I pensieri della Roma, di Mourinho e dei tifosi sono tutti rivolti sulla trasferta europea. Domenica però c’è da affrontare la sfida contro il Bologna, una gara per certi versi solamente “scomoda” e che si mette di mezzo tra la squadra e la semifinale di ritorno.
Come riporta il Corriere dello Sport, l’obiettivo è troppo importante per scendere in campo con troppi titolari, il traguardo è troppo vicino per rischiare nuovi drammatici infortuni. Del resto lo Special One già nella conferenza alla vigilia della sfida europea era stato chiaro: la testa è tutta sull’Europa League e sulla gara che potrà regalare alla Roma il pass per Budapest.
Al Dall’Ara quindi sarà inevitabile un maxi turnover. Mou si affiderà a diversi giovani, infatti, ha deciso di chiamare tra i grandi Del Bello, Keramitsis, Missori, Faticanti, Falasca e Majchrzak.
Rui Patricio molto probabilmente non sarà convocato per riposarsi (sarà la sua seconda assenza stagionale) in vista di giovedì, quindi toccherà a Svilar difendere la porta della Roma per la sua prima apparizione in campionato. Scalpita anche Keramitsis, il giovane difensore centrale greco, utilizzato da Mou negli allenamenti della prima squadra e che potrebbe esordire al posto di Mancini, molto stanco al termine della stida contro il Bayer Leverkusen.
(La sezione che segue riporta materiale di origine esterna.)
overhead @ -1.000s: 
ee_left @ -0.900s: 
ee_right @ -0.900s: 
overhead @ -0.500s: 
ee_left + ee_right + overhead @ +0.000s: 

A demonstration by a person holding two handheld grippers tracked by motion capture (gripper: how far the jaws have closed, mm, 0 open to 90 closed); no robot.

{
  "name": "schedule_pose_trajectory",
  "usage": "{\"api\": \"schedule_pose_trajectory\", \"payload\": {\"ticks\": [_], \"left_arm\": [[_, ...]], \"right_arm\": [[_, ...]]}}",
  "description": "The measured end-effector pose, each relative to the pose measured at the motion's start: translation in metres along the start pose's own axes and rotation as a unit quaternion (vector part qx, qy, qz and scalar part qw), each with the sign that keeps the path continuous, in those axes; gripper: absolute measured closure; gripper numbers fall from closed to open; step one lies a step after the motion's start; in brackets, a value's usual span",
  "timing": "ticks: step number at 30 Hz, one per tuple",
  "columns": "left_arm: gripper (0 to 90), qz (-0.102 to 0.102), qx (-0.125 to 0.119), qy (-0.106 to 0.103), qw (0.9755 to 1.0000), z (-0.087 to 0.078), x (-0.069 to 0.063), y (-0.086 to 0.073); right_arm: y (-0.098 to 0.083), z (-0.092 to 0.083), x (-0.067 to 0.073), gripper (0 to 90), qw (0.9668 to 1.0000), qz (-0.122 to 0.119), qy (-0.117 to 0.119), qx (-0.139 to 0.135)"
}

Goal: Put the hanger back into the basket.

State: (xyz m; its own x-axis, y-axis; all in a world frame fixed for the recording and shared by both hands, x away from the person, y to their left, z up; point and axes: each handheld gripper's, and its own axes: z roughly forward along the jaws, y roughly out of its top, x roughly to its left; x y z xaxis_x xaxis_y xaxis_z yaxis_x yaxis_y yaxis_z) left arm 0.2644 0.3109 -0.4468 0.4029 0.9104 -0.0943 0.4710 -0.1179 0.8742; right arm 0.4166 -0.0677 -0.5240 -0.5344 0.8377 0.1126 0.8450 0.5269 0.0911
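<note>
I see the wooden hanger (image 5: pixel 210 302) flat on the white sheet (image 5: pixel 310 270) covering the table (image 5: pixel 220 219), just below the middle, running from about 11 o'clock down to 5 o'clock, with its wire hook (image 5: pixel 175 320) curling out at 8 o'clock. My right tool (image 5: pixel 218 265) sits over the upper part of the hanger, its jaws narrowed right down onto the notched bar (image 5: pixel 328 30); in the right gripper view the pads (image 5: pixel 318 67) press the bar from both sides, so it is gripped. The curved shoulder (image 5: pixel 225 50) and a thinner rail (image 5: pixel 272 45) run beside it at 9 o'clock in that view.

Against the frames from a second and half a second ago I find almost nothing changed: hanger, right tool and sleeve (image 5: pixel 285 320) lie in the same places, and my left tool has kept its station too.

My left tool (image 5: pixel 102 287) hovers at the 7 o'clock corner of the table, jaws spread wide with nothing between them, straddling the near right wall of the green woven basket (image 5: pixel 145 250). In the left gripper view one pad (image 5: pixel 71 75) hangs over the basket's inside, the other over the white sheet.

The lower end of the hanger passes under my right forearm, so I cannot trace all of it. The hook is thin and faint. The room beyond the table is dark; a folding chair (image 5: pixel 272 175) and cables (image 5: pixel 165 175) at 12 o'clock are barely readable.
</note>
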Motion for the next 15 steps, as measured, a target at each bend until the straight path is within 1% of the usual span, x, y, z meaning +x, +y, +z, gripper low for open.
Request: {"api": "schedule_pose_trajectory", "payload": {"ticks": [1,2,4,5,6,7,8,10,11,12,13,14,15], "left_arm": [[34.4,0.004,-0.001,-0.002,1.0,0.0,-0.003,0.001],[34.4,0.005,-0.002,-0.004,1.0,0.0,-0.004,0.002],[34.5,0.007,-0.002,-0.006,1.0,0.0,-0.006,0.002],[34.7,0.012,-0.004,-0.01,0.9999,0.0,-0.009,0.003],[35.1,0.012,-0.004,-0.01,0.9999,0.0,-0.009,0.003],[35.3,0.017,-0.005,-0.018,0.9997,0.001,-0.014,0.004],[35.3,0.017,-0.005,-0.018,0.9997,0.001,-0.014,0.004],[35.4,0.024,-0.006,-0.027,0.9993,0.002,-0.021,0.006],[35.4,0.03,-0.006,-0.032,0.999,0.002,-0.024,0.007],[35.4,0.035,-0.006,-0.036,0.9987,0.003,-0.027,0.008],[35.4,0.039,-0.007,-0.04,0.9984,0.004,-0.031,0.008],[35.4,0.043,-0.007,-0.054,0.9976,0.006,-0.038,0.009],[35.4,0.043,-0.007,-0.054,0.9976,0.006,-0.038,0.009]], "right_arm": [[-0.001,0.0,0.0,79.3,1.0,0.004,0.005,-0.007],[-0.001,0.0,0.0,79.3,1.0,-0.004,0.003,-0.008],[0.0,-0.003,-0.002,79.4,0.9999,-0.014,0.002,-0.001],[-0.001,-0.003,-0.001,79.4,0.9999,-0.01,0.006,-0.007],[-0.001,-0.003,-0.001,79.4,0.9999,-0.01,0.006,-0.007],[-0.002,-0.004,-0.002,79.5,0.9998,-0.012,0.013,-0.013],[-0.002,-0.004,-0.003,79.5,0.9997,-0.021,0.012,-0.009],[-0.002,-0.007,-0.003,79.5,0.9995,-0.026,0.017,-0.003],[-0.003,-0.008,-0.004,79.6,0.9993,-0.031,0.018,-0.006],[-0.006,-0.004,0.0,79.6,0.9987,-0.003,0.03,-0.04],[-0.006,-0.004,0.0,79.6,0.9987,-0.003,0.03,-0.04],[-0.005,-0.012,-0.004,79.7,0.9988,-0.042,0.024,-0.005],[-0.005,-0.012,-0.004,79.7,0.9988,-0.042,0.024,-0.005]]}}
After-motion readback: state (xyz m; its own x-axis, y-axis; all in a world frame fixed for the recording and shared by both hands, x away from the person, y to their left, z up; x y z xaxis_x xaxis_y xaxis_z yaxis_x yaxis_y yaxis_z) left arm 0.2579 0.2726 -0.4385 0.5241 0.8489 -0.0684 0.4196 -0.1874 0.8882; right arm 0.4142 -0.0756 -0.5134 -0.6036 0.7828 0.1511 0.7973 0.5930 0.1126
Un solo possibile cambio in difesa, quindi appare certa la presenza di Cristante e Ibañez (a meno di un cambio modulo, quindi passando al 4-3-2-1). Tahirovic, uscito dai radar in questo 2023, potrebbe prendere il posto di Matic in mezzo al campo. Spinazzola è pronto a partire dalla panchina, Bove e Pellegrini invece potrebbero giocare per dare equilibrio al reparto e qualità per gli attaccanti. Scontata la presenza di Solbakken, non inserito nella lita Uefa e quindi il più fresco del gruppo. Al suo fianco, nel 3-5-2, sarà invece staffetta: viste le condizioni della spalla di Belotti, potrebbe scendere in campo titolare Abraham per poi lasciare spazio al giovane attaccante polacco.
Scalpitano invece Dybala e Wijnaldum. I due giocatori sono entrati nel secondo tempo della sfida contro il Bayer e potranno avere altri minuti anche domenica per poi essere totalmente a disposizione di Mourinho nella sfida di giovedì prossimo. La Joya sta smaltendo totalmente il dolore alla caviglia destra e deve migliorare la condizione atletica, così come l’olandese che ha superato la lesione e sarà un elemento importante in Germania dove Mou spera di avere (almeno per la panchina) anche Smalling e Lorente, entrambi in netto miglioramento.